If you're unfamiliar with Tet sticky rice cakes (banh chung and banh tet), the must-have food for Vietnamese Lunar New Year celebration, chances are you may be asking, "Is it an adobe brick or doorstop wrapped in banana leaf?" At Viet delis, bakeries and grocery stores, you'll find them this week and next displayed on tables. The weighty cakes will be wrapped in plastic with red or gold ribbon tied around them to make them look extra festive for this most important holiday.
Banh chung are the square ones, and banh tet are the cylindrical ones. They are the same, but the major difference lies in their shape. Northern Viet people are partial to the square banh chung whereas central and southern people prefer the round banh tet. Banh chung is the name that most people use. My family prepared and ate banh chung because my mother hails from a town named Hai Duong, which is right outside of Hanoi (in the northern region).
Other than the shape variation, banh chung are traditionally wrapped in the large green leaves called la dong (Phrynium placentarium, which is related to arrowroot). Banh tet are wrapped in banana leaves. Banana leaves impart a wonderful tea-like aroma and flavor to the rice and since la dong aren't available abroad, Viet people living overseas use banana leaves to wrap banh chung and banh tet. Regardless, the cakes are boiled for 6 to 8 hours, depending on size.
Getting the cakes to look like nice squares and cylinders requires finesse. To appreciate the wrapping process and get a few tips, check these out:
- Video on how to wrap banh chung the old-fashioned way -- without a mold, using la dong (rush/arrowroot leaves) tied with strips of reed and cooked over coals. Note how they've lightly tinted the rice pale green with food coloring, something that's definitely not old-school but a modern, widespread practice in Vietnam.

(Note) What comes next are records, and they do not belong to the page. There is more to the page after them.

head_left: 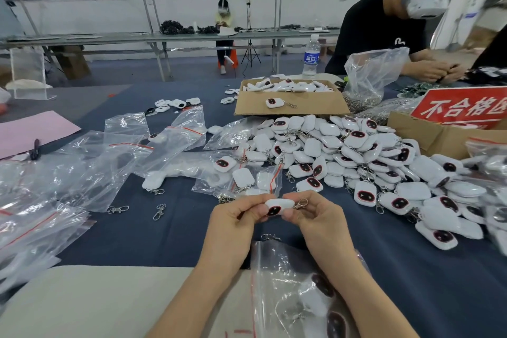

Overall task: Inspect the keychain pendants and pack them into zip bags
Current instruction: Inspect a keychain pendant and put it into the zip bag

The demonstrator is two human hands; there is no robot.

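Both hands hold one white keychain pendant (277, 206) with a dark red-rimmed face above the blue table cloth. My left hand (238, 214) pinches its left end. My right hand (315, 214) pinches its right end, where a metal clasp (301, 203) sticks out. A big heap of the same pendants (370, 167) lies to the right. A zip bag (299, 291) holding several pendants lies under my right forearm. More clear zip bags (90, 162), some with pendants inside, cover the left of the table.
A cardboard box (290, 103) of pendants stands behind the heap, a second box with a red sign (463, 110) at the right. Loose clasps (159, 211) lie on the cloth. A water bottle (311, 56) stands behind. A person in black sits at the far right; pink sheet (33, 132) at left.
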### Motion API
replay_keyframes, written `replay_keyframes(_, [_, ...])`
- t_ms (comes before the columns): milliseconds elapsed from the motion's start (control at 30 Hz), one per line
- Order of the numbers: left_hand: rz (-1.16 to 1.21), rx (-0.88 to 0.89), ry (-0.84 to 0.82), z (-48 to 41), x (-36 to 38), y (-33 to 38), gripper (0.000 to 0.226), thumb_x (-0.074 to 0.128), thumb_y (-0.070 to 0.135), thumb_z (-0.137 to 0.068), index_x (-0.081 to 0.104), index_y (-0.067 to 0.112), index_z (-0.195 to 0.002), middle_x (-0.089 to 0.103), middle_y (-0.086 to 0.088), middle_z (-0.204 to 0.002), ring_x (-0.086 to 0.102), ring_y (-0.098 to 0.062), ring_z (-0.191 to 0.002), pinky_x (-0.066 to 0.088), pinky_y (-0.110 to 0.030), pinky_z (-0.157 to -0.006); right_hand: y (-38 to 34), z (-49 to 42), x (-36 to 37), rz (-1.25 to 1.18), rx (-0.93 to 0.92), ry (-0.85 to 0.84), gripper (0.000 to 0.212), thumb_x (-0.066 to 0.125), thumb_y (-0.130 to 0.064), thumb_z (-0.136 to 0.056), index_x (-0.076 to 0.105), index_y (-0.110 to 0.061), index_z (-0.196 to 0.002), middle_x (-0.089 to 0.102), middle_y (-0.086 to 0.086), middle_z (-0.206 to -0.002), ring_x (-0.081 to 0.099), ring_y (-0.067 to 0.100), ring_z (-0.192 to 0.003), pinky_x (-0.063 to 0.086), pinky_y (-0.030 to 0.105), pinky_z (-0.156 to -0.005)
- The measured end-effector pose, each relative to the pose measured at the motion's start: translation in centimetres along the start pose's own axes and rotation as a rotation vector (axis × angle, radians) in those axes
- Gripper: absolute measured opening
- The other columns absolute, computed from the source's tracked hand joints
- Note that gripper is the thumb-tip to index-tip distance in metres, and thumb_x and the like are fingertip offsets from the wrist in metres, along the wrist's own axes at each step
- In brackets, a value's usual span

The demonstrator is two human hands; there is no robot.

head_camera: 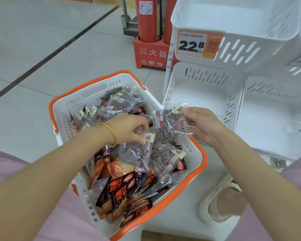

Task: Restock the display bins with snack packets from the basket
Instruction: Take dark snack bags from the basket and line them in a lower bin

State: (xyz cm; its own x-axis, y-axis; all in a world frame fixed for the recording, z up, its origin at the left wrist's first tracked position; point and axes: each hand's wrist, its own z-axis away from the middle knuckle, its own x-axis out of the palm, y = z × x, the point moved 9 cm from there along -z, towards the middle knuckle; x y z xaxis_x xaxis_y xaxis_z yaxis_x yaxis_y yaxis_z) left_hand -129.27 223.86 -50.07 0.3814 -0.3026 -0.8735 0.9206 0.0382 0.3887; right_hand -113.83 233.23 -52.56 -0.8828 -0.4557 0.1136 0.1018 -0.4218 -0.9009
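Basket [63, 119]: 6 o'clock, filled with snack packets [122, 190].
Left hand [129, 126]: pinches clear packet [137, 153], probably peanuts, inside basket.
Right hand [202, 125]: pinches second clear packet [170, 122] over basket's 2 o'clock rim.
Display bins [205, 75]: 2 o'clock.

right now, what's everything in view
basket: one, white with orange rim, on the floor
clear nut packets: many, brown contents, far half of basket
black-orange snack packets: several, near end of basket
display bins: at least three, white, empty, right
price tag: one, orange and white, front of upper bin
fire extinguishers: two, red, in red stand behind
sandal: one, white, lower right
bangle: one, gold, left wrist
left hand: pinches a clear nut packet in the basket
right hand: holds a clear nut packet over the basket's edge
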Motion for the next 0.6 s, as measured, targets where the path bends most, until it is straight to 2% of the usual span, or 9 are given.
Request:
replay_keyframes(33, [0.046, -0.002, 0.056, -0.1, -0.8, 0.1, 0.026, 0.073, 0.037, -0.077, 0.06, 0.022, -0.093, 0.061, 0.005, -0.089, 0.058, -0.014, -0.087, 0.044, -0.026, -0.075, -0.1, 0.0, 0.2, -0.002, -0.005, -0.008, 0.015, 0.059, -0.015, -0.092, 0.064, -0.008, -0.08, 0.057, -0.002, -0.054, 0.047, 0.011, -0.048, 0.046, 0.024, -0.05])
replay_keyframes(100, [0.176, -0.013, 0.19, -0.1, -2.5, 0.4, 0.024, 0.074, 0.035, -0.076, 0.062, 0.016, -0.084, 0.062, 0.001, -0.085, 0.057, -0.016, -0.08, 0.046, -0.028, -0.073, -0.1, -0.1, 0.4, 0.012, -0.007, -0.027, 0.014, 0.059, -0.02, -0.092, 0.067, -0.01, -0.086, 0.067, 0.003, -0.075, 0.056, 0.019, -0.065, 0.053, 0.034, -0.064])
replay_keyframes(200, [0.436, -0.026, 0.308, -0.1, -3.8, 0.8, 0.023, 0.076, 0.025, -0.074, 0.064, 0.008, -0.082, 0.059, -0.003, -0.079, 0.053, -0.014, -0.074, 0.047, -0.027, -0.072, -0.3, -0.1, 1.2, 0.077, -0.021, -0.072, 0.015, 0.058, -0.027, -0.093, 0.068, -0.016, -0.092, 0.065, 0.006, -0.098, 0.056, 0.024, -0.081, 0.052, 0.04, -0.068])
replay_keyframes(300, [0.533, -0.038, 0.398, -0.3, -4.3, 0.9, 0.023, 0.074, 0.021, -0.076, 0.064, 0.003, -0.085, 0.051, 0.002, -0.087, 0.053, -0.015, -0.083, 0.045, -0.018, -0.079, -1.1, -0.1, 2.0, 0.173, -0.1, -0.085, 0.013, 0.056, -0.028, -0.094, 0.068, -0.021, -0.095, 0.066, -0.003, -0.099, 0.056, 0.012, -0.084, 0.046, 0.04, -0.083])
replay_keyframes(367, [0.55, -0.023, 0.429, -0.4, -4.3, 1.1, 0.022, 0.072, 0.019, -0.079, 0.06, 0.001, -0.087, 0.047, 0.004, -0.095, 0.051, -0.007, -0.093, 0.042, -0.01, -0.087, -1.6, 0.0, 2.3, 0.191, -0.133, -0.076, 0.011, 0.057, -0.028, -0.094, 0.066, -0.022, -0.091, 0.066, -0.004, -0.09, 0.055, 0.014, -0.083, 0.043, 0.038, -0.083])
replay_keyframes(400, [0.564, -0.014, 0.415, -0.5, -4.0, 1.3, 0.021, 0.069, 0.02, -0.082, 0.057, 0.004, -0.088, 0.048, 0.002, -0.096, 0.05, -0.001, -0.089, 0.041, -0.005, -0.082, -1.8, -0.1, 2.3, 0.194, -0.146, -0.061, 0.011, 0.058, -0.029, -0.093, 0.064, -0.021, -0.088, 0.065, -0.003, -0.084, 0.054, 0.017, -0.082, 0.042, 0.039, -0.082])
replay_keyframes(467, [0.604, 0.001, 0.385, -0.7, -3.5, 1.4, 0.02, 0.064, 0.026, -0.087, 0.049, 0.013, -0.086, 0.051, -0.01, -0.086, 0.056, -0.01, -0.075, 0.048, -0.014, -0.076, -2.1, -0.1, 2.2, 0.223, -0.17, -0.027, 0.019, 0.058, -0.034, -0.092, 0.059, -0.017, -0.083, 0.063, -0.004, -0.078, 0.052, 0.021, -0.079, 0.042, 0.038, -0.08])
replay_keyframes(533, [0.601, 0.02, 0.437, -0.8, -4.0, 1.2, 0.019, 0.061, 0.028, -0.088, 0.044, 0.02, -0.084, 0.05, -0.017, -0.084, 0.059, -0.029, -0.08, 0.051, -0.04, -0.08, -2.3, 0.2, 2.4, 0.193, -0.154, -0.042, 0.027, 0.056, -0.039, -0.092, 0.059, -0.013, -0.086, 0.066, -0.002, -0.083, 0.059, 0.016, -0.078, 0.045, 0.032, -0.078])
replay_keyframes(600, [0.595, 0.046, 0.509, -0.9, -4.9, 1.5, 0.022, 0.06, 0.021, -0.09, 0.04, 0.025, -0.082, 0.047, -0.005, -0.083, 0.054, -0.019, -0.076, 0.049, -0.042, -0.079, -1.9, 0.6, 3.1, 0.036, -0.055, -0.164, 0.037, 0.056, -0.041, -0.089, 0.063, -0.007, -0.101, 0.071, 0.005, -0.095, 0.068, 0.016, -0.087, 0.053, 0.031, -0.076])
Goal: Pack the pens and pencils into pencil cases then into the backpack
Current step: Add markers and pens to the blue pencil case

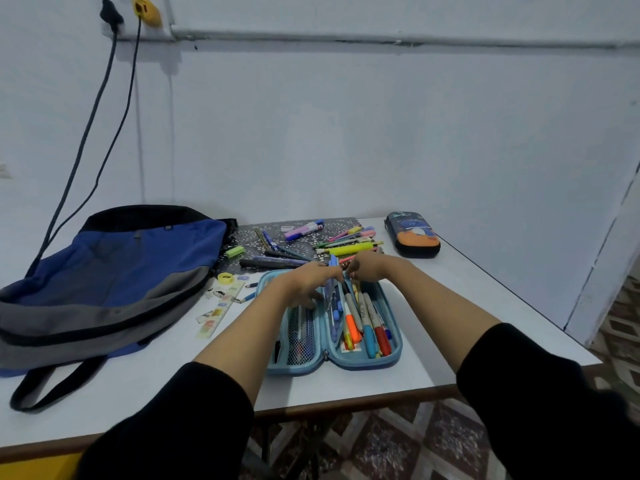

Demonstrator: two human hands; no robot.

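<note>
A light blue pencil case [394, 348] lies open on the white table, its right half full of markers and pens [367, 323], its left half a mesh pocket [301, 337]. My left hand [308, 284] holds the blue middle flap [334, 299] at the case's far end. My right hand [367, 270] pinches a pen tip just beside it. Several loose pens and highlighters [343, 249] lie behind the case. A second dark pencil case [412, 233], zipped, sits at the back right. The blue and grey backpack [110, 282] lies flat on the left.
A patterned dark mat [249, 237] lies under the loose pens. A green eraser [235, 251], a yellow sharpener [225, 278] and stickered rulers [221, 308] lie between backpack and case. Two cables [100, 133] hang from wall sockets. The table's front edge [346, 396] is near me.
</note>
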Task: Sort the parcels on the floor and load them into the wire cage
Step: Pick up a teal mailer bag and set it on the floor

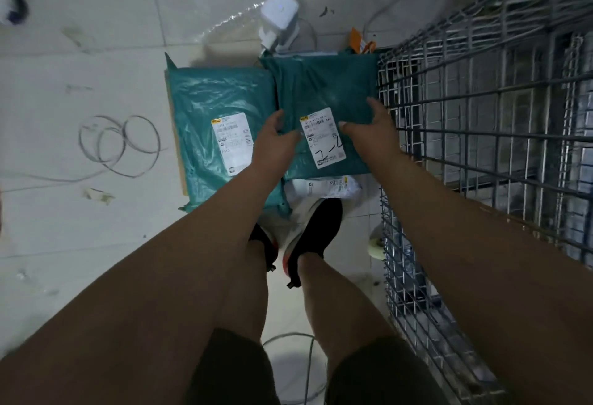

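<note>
At nine o'clock a teal mailer lies flat on the tiled floor, probably set aside. The left hand and right hand clasp the central teal parcel by its edges, label up, likely for sorting. The wire cage stands at three o'clock.

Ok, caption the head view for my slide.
Left hand and right hand hold a teal parcel beside the wire cage.
</note>
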The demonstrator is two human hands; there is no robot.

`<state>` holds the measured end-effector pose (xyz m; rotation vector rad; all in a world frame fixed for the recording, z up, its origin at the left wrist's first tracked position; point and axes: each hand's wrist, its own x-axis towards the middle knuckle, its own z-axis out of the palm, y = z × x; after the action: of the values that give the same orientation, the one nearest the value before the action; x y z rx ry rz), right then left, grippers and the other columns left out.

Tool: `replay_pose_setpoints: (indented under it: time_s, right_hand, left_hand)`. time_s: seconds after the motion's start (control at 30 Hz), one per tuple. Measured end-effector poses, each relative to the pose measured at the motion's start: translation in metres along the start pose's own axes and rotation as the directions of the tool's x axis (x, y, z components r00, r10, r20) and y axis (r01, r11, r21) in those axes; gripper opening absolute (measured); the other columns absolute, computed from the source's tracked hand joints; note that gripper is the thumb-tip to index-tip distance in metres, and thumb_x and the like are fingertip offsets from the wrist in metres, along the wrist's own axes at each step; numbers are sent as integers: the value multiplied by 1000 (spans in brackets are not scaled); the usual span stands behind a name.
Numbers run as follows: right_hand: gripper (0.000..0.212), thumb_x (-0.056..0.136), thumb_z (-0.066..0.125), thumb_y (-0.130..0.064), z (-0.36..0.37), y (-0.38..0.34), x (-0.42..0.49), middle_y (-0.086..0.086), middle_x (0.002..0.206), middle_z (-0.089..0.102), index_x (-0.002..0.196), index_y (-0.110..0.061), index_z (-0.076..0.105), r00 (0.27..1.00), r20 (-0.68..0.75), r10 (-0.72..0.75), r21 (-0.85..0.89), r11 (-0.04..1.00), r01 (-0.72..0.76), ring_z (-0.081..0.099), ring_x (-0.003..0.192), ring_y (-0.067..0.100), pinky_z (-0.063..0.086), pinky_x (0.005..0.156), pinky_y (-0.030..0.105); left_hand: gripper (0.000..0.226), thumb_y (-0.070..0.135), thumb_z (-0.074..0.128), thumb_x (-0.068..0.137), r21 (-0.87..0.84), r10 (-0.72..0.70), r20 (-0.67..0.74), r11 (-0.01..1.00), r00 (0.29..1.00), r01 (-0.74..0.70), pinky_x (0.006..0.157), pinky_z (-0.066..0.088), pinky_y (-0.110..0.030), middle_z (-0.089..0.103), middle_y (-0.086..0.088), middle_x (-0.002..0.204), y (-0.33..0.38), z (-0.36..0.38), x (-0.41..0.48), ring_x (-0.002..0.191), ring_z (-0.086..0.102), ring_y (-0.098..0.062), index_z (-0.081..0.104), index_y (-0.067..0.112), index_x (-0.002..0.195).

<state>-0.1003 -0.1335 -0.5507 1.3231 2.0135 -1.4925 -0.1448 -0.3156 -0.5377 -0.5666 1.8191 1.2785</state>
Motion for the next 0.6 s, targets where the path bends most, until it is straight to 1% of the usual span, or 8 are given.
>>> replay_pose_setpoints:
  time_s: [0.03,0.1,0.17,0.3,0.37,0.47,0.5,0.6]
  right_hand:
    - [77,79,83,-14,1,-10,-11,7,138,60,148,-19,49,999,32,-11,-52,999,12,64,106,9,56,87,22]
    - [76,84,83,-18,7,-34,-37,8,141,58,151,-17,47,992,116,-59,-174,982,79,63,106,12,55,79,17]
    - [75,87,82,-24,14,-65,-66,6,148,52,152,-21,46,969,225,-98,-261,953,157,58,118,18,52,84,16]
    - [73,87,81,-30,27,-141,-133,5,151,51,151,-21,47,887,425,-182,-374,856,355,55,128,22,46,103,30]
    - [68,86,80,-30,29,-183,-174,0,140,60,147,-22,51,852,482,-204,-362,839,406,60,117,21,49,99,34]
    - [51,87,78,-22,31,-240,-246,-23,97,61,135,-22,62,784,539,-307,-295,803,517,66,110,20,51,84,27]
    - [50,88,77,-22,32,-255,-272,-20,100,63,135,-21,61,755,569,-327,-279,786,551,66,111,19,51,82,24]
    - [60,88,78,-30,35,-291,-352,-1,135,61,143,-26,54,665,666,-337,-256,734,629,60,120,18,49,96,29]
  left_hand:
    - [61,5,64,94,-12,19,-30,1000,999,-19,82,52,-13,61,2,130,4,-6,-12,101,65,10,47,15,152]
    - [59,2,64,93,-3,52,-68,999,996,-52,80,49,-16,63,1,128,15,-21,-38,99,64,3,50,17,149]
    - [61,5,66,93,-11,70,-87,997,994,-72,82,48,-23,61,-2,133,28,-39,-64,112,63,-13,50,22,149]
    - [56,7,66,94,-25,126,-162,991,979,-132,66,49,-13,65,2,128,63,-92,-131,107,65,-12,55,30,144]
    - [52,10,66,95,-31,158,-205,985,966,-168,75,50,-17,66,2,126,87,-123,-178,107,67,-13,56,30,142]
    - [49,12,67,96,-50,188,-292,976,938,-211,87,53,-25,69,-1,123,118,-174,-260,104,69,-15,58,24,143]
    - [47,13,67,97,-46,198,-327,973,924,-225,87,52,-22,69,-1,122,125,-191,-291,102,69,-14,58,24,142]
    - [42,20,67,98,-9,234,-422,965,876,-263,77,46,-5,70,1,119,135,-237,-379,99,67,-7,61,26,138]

- Download step-by-step photos of how to wrap banh_chung_in a wooden mold . The mold is my preferred method because it's much easier to get the square shape, a hallmark of the sticky rice cakes. The photos correspond to my detailed recipe for banh chung in Into the Vietnamese Kitchen (Ten Speed Press, 2006).
What's inside the wrapping? The leaves encase sticky rice, in the center of which there's buttery mung bean and opalescent bits of pork and pork fat. The filling is simply seasoned with salt, pepper, and a touch of fish sauce. It's filling food that can be made in advance and sit around for days, which makes it great for Tet, when you're suppose to have fun, not slave in the kitchen. The leaves impart a wonderful tea-like quality to the rice. When you eat a fresh hot, one, the rice is soft and chewy sweet. The beans are plush and rich and the pork contributes a wonderful savoriness.
How to eat Tet sticky rice cakes and what to serve them with? Square banh chung are cut into wedges (use unflavored dental floss) so each portion has a fair share of rice, mung bean and pork. Round banh tet are cut into thick slices. It's often the case that the cake is eaten with some sugar, which sounds weird but is a great combination of flavors. Banh chung and banh tet may also be fried to a delicious chewy crispness too. The photo above is of a market vendor on Phu Quoc island frying banh tet; here's a fair amount of food coloring in her rice.
Viet people typically serve the cakes with tangy, sweet pungent pickled shallots, garlicky pickled daikon, and various kinds of Vietnamese charcuterie -- silky sausages and head cheese. Pigs were often slaughtered for Tet so people use some of the meat and offal for charcuterie, which keeps around. There's often a long-simmered dish too in which pork or beef is cooked in caramel sauce.
If you don't make them buy them, like many Vietnamese living abroad do these days. Check Viet markets and delis, or Chinese markets where there's a large Viet clientele. The cakes sit out at room temperature. Poke them to make sure they're fresh.